この話は『家族と守りあう』という私達の家族信条と全く異なるものです。
「新たな家族魔法?」
私は震える声で聞きました。
「そうだ。神託では次に目覚める家族魔法は『生き物を生み出す魔法』。それがあれば、稲や麦はもちろん、牛肉や豚肉……あらゆる食料が無限に作れるようになり、火鼠族は飢えることがなくなる」
確かハレーさんは火鼠族が、自分の魂をコピーして作られたらしいと言っていました。
恐らく、あの燃える何か……『火鼠の皮衣』には、魂のコピーを作り出す何かがあるのでしょう。
細かいことは分かりませんが、これまでは火鼠族のコピーしか作れなかったのが、進化すれば、他の生き物の魂と……肉体のコピーも作れるようになるということなのでしょう。
でも……。
私はわずかな期間とは言え、この家の子として家族と一緒に過ごしてきました。
もう、みちこさんは、私のお姉ちゃんです。
いくら火鼠族全体のため、これから生まれてくる子孫のためだとしても、お姉ちゃんが殺されるのを黙って見ているわけにはいきません。
「で、でも……!!わ、私はお姉ちゃんが死んだら嫌です!!」
そう言ってわめく私を、三人が見つめます。
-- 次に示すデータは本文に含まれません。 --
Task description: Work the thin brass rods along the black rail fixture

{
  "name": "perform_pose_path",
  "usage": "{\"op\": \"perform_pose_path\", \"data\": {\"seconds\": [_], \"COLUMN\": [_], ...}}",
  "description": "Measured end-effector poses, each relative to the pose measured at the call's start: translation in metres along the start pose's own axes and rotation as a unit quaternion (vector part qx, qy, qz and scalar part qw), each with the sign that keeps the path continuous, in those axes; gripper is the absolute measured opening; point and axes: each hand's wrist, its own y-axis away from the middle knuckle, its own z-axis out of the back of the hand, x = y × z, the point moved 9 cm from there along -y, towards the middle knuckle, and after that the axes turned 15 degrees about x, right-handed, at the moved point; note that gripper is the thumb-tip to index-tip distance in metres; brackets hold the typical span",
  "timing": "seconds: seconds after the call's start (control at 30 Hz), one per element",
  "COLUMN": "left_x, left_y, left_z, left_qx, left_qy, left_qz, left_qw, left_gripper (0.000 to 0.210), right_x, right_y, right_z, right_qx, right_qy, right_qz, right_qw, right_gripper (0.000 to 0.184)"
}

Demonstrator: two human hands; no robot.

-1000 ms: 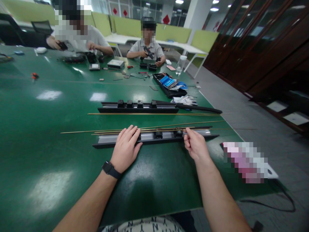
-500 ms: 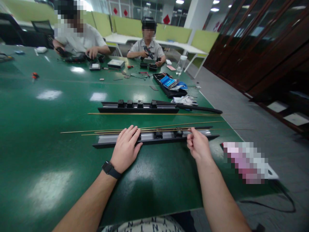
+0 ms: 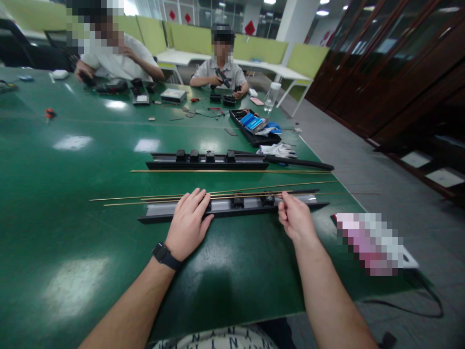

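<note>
My left hand lies flat, fingers stretched out, over thin brass rods and the left part of a black channel rail with a silvery inside. My right hand is closed in a pinch on one thin brass rod near the rail's right part; the exact grip point is partly hidden by the fingers. Between my hands two black blocks, one on the left and one on the right, sit in the rail. Part of another dark block shows beside my left fingertips.
Beyond lies a second black rail with several black blocks, and more brass rods before it. Gloves, a black tray and a bottle stand farther back. Two people sit across the green table.
My right hand has shifted slightly left, and the left end of one brass rod has slid farther left. My left hand stays put. The person at the back left has raised a hand.
</note>
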Motion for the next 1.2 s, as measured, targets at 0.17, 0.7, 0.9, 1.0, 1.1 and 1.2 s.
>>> {"op": "perform_pose_path", "data": {"seconds": [0.17, 0.7, 0.9, 1.0, 1.1, 1.2], "left_x": [0.000, 0.001, 0.003, 0.003, 0.004, 0.004], "left_y": [0.000, 0.000, -0.001, -0.002, -0.003, -0.004], "left_z": [0.000, -0.001, -0.002, -0.003, -0.003, -0.002], "left_qx": [0.000, -0.012, -0.015, -0.013, -0.010, -0.012], "left_qy": [0.009, 0.006, 0.009, 0.004, 0.005, 0.005], "left_qz": [0.001, -0.006, -0.008, -0.007, -0.003, -0.004], "left_qw": [1.000, 1.000, 1.000, 1.000, 1.000, 1.000], "left_gripper": [0.053, 0.051, 0.052, 0.050, 0.051, 0.050], "right_x": [-0.002, -0.001, 0.001, 0.002, 0.003, 0.005], "right_y": [-0.001, -0.001, -0.001, -0.001, -0.001, 0.000], "right_z": [0.002, 0.000, -0.001, -0.002, -0.004, -0.004], "right_qx": [-0.010, -0.012, -0.014, -0.008, -0.009, -0.011], "right_qy": [-0.003, 0.006, 0.011, 0.012, 0.016, 0.019], "right_qz": [-0.002, 0.007, 0.010, 0.011, 0.009, 0.015], "right_qw": [1.000, 1.000, 1.000, 1.000, 1.000, 1.000], "right_gripper": [0.034, 0.032, 0.026, 0.022, 0.021, 0.020]}}
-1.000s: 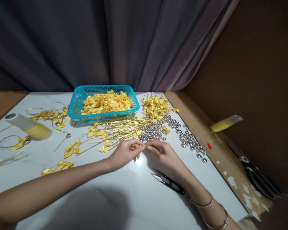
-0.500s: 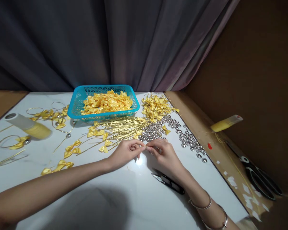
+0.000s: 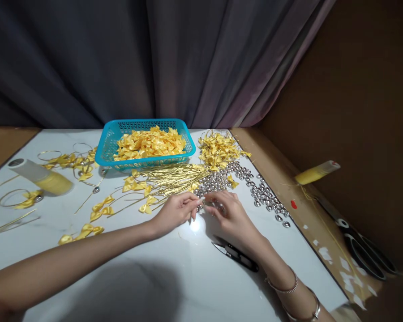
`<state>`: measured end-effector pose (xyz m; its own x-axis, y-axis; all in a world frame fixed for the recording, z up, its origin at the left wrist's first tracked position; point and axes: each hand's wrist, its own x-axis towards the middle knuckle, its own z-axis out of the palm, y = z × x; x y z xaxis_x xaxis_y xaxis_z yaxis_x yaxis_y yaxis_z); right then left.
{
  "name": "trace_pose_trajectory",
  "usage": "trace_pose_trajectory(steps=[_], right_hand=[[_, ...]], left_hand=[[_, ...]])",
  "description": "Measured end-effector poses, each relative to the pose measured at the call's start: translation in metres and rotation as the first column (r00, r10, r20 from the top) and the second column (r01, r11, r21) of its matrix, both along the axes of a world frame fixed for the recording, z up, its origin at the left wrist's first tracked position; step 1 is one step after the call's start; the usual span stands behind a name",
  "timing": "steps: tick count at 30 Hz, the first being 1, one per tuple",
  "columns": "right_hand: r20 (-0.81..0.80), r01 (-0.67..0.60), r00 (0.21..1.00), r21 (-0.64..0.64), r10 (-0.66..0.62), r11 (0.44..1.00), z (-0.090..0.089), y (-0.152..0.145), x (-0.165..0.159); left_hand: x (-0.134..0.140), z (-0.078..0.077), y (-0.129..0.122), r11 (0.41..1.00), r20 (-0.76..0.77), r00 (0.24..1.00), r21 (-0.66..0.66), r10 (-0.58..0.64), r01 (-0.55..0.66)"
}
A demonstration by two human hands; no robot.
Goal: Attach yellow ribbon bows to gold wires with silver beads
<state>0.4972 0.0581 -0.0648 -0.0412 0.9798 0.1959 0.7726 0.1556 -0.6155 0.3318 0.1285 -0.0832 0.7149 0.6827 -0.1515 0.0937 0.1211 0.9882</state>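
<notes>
My left hand is closed in a pinch over the middle of the table; whatever its fingertips hold is too small to make out. Facing it, my right hand has thumb and index finger parted, the index tip close to the left fingertips. No object shows clearly between those right fingers. Just beyond both hands lie silver beads and a bundle of gold twist ties. Yellow ribbon bows are scattered left of the hands. Black thread snips rest under the right wrist.
A blue basket of yellow bows stands at the back, beside a heap of tied bows. Yellow thread spools stand left and lie right. Large scissors and paper scraps lie on the right-hand board.
The right thumb and index finger have parted from their pinch at the left fingertips. The left hand stays almost in place, still pinched.
</notes>
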Motion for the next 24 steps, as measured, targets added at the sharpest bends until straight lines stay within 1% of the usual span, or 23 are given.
trace_pose_trajectory(steps=[2,4,7,9,11,12,14,16,18,21,24], right_hand=[[-0.048,0.003,0.999,-0.014,-0.003,1.0,-0.003,0.0,0.0],[-0.056,-0.003,0.998,-0.019,0.001,1.0,-0.006,0.001,-0.001],[0.025,-0.016,1.0,-0.011,0.017,1.0,-0.006,0.002,-0.004],[0.086,-0.025,0.996,0.031,0.022,0.999,-0.003,0.002,-0.004],[0.139,-0.033,0.99,0.116,0.017,0.993,-0.001,0.001,-0.002],[0.162,-0.04,0.987,0.162,0.013,0.986,0.0,0.001,-0.001],[0.21,-0.056,0.978,0.24,0.004,0.969,0.003,0.0,0.0],[0.262,-0.078,0.965,0.301,-0.004,0.951,0.005,-0.002,0.0],[0.333,-0.132,0.943,0.342,0.011,0.93,0.006,-0.004,-0.001],[0.45,-0.249,0.891,0.363,0.065,0.898,0.007,-0.007,-0.005],[0.51,-0.299,0.857,0.361,0.082,0.883,0.006,-0.008,-0.006]], left_hand=[[0.0,0.0,0.001,0.999,0.017,1.0,-0.033,-0.006,0.006],[0.001,0.001,0.001,0.999,0.024,1.0,-0.048,-0.017,0.018],[0.0,0.003,0.001,0.997,0.034,0.999,-0.061,-0.04,0.042],[-0.001,0.005,0.001,0.996,0.045,0.998,-0.078,-0.047,0.05],[-0.002,0.006,0.004,0.993,0.068,0.996,-0.103,-0.057,0.063],[-0.003,0.006,0.005,0.989,0.081,0.994,-0.121,-0.08,0.089],[-0.004,0.005,0.008,0.966,0.109,0.978,-0.17,-0.179,0.195],[-0.005,0.005,0.011,0.915,0.147,0.94,-0.224,-0.308,0.335],[-0.004,0.004,0.012,0.863,0.206,0.9,-0.267,-0.384,0.429],[-0.002,0.001,0.012,0.823,0.263,0.885,-0.336,-0.385,0.458],[-0.002,-0.002,0.013,0.825,0.251,0.902,-0.372,-0.352,0.426]])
それぞれに思惑があるようで、私の言葉をどう捉えているのか、はっきりとは感じ取れません。
少しの沈黙の後、お父さんが口を開きました。
「私だって、みちこがいなくなったらとても悲しいよ。でも、そうすることで、これから火鼠族は飢えることがなくなる。未来に渡ってたくさんの命が救えるんだ。だから、とても名誉なことなんだよ」
そう言っているお父さんは、とても悲しそうで、立場上仕方なく私を諭しているように見えます。
「お、お姉ちゃんはどうなんですか?お、お姉ちゃんが死にたくないと言うなら、私はどんなことをしても、助けます!」
『信条共鳴』をしている間は家族魔法が使えませんが、正しいことのためなら、きっと奇跡を起こせる何かがあるはずです。
少なくとも義弘達、現実の家族達なら、その力があります。
ですが、次にお姉ちゃんが発した言葉は、私を絶望させるのに十分な言葉でした。
「ねえ、かんな。私は……私の力で皆が、ずっとお腹が空かなくなるんなら……」
「なりたい……!!命を賭けてでも、皆の力に!!」
こうして、私は私達と火鼠族の家族信条が違い過ぎることに絶望したのでした。